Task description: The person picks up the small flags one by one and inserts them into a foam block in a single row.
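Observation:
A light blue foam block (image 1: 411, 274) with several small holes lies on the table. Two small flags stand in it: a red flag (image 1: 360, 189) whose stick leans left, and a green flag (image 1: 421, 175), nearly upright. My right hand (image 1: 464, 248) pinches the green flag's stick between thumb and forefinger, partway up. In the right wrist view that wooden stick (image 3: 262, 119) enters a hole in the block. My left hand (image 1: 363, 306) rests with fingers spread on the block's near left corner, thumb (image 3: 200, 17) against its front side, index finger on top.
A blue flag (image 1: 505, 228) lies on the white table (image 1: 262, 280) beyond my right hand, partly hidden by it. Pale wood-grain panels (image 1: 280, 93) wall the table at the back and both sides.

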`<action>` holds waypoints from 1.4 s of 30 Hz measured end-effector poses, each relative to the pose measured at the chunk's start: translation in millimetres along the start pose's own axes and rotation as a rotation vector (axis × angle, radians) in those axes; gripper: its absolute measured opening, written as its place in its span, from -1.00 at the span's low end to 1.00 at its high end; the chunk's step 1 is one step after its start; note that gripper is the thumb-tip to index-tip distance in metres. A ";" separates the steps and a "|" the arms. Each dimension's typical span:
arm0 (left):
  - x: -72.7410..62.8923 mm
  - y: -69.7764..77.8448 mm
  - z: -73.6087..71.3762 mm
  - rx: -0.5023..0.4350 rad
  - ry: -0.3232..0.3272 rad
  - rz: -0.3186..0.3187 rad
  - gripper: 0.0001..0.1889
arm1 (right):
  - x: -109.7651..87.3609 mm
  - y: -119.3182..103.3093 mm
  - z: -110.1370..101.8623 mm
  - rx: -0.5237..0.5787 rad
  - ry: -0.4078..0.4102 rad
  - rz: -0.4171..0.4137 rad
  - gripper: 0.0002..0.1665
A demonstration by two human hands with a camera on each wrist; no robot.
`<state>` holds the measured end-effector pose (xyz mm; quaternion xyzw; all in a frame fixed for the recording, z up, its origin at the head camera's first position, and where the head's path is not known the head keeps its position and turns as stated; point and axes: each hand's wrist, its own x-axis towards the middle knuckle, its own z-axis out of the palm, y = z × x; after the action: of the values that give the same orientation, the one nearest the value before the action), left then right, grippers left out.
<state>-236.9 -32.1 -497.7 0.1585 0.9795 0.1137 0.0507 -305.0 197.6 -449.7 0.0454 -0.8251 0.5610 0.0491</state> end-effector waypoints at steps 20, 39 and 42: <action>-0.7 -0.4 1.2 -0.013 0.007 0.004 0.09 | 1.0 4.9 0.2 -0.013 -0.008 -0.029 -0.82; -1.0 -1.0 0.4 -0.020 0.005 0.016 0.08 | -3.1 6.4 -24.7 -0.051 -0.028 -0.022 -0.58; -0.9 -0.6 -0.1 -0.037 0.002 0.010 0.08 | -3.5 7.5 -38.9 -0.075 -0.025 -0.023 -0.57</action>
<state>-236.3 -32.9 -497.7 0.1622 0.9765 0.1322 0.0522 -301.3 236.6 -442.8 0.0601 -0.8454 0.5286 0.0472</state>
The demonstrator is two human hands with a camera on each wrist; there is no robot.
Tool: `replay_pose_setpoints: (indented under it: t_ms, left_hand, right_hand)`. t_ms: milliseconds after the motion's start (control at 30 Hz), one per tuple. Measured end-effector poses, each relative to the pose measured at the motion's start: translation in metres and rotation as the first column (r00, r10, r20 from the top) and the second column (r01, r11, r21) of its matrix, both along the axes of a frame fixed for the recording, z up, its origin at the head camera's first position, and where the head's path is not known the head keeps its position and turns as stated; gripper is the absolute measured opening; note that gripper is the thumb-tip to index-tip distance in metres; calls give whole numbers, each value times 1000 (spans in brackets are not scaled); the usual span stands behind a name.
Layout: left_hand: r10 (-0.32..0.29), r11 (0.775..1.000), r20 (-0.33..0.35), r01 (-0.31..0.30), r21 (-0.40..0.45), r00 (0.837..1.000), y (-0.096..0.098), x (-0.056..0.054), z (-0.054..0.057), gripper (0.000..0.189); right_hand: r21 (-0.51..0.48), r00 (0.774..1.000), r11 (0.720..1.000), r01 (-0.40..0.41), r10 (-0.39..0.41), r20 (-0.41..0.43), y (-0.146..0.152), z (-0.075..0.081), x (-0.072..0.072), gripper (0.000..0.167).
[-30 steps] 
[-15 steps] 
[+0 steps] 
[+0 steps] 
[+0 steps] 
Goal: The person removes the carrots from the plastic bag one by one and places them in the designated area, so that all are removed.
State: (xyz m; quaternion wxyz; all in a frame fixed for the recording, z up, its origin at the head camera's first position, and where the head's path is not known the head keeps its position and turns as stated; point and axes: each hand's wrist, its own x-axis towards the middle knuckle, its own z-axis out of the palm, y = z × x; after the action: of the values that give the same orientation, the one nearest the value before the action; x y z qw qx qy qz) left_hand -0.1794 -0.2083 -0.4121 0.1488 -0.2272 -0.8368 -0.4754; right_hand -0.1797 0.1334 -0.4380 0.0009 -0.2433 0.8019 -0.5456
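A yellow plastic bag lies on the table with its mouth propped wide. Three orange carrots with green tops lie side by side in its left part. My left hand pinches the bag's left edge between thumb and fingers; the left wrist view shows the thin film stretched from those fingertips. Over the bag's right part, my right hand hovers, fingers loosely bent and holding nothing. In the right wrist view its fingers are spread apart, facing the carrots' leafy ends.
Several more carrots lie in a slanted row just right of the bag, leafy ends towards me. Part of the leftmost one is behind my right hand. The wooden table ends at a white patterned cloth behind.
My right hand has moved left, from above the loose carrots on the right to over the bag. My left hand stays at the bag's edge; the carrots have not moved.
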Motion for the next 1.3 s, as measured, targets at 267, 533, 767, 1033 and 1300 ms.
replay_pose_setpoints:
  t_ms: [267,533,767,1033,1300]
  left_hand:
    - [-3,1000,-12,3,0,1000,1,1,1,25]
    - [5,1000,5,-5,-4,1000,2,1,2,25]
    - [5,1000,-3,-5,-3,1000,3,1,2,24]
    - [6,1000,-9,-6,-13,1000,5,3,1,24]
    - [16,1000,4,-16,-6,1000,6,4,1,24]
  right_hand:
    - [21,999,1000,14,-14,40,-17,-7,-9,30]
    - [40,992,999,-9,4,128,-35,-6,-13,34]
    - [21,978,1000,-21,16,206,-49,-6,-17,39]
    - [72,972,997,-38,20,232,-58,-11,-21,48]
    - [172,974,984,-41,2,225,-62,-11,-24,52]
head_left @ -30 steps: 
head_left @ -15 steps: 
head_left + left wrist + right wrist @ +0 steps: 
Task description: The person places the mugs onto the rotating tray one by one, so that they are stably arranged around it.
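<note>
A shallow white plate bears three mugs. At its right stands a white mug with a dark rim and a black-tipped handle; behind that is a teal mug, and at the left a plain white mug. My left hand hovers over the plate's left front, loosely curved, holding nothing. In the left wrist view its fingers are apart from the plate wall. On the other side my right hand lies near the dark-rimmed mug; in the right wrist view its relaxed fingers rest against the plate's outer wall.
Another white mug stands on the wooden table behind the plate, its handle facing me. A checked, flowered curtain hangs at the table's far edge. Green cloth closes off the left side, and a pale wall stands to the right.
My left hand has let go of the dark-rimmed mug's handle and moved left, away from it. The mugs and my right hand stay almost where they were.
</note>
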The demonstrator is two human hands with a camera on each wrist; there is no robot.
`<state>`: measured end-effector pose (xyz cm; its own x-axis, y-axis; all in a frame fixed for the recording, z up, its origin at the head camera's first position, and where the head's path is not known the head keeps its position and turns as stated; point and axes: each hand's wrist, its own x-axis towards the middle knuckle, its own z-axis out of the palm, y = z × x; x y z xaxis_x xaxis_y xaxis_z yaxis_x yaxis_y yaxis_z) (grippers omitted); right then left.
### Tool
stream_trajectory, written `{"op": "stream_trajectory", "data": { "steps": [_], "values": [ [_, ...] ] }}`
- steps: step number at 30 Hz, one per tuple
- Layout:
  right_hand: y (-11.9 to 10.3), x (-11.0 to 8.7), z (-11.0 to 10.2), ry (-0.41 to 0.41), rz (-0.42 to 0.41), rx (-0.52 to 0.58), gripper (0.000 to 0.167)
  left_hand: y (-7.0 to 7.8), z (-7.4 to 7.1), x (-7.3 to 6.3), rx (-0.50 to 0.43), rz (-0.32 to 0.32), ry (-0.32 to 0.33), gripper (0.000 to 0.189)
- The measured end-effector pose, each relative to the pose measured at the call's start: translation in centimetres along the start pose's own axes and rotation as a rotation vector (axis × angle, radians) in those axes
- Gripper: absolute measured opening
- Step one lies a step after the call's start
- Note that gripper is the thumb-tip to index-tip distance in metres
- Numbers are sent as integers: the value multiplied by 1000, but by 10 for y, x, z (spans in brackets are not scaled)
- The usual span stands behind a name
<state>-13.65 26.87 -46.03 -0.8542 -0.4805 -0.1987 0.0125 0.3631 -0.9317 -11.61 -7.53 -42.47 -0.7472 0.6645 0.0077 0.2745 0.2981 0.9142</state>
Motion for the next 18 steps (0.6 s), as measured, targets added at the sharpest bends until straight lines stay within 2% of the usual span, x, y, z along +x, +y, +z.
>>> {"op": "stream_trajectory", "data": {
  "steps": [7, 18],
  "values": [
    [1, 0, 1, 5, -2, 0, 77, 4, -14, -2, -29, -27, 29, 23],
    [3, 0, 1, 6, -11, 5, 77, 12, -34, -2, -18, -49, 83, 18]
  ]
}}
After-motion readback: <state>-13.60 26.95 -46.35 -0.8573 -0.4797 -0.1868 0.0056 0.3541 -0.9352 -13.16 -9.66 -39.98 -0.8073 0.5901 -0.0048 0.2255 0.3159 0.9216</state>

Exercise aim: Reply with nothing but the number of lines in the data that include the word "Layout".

Response to this exercise: 2